アントワーヌ・オーギュスタン・クールノー(Antoine Augustin Cournot、1801年8月28日 - 1877年3月31日)は、フランスの哲学者、数学者である。いわゆる「限界革命」より半世紀前に数理モデルを用いて複占や需給の理論を展開し、数理経済学の始祖の一人として位置づけられている。

生涯
1801年、フランスのオート=ソーヌ県グレイで生まれた。1821年に高等師範学校の前身であるポンショナ・ノルマルに入学したが、政治的理由による同校の閉鎖に伴いパリ大学へ転籍し、1823年に数学の学士号を取得した。
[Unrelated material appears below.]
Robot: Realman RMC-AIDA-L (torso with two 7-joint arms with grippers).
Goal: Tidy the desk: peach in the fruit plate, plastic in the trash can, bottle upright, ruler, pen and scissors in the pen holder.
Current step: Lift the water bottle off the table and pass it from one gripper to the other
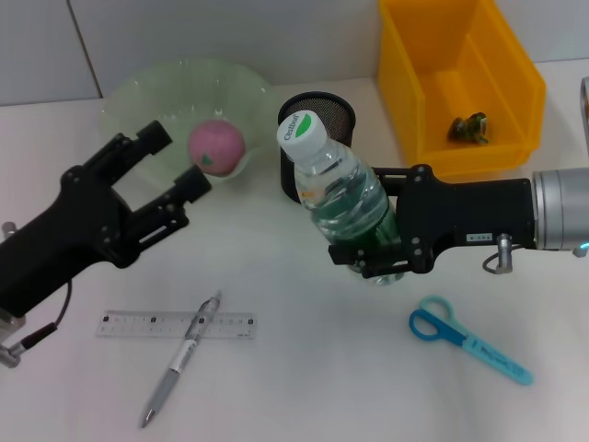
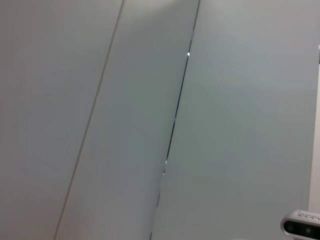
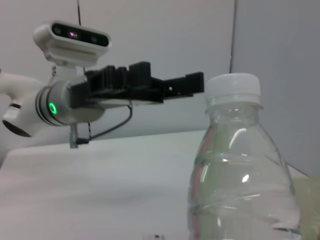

その後、ローラン・グーヴィオン=サン=シール元帥のもとで秘書や息子の家庭教師を務めた。シメオン・ドニ・ポアソンの推薦を受けてリヨン大学理学部の解析学・力学教授に就任したほか、文部行政に関連する高官ポストやアカデミー・ド・ディジョン院長などを歴任した。
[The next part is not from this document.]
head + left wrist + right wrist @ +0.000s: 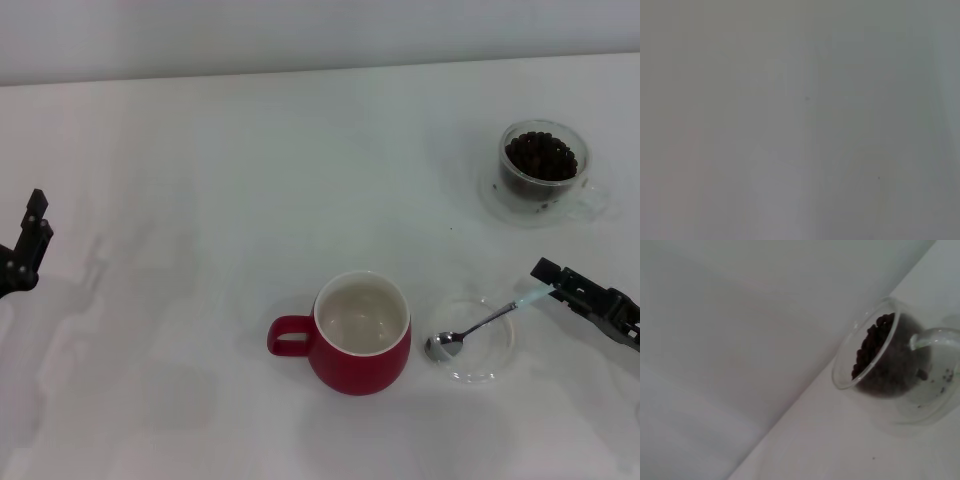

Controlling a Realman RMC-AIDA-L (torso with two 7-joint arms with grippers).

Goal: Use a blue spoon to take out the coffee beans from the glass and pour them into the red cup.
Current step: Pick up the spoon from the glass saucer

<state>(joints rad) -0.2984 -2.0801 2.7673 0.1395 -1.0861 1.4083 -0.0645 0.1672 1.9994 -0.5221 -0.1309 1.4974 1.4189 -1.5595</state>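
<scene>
Seen from the head camera on a white surface (pixel 200 180): red cup (pixel 362 333) upright near the front centre, loop handle turned toward the robot's left, cream-white inside showing no beans; just beside it on the robot's right, a flat clear dish (pixel 489 365) carrying the blue spoon (pixel 486 322), shiny bowl resting on the dish nearest the cup, stem slanting up and away to the right, pale blue handle end reaching past the dish rim; right hand (pixel 545 283) low at the right edge, dark fingers reaching in toward that blue handle tip and meeting it or lying just beside it; cannot tell whether clamped on it, together or apart; farther back on the right, well apart from the cup, the glass (pixel 543 166) standing upright on its clear saucer (pixel 497 205), handle pointing to the robot's right, filled nearly to the rim with coffee beans (pixel 541 157); a few dark specks on the saucer beside the glass; left hand (pixel 28 245) parked at the far left edge, well apart from everything, finger state not readable; from the right wrist camera, the glass (pixel 880 355) again with its saucer (pixel 920 412), coffee beans (pixel 875 347) heaped dark inside, clear handle curving off one side, white surface (pixel 830 440) beneath and a plain pale wall behind; from the left wrist camera, nothing but blurred pale grey.
</scene>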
1838年には主著である『富の理論の数学的原理に関する研究』(Recherches sur les principes mathématiques de la théorie des richesses)を出版した。同書では経済分析に対して数学的な公式や記号が応用されたが、当時は強い非難を浴び、存命中は商業的な成功を収めることはなかった。晩年は視力をほぼ失い、1877年に75歳で死去した。
経済学への貢献とクールノー均衡
クールノーの業績の中で最も著名なものが、1838年の著作で発表された市場構造に関する分析である。2つの企業しか存在しない複占市場において、各企業がライバル企業の供給量が変化しないという仮定のもとで自らの供給量を決定するモデルはクールノーの複占モデルと呼ばれている。
このモデルにおいて、どの企業も自身の産出量を変更しようとする誘因が存在しない均衡点をクールノー均衡と称する。また、独占企業が最大利潤を得る産出量と価格の点は「クールノーの点」として知られている。これらの研究は、近代的な経済分析やその後のゲーム理論の発展における重要な出発点となった。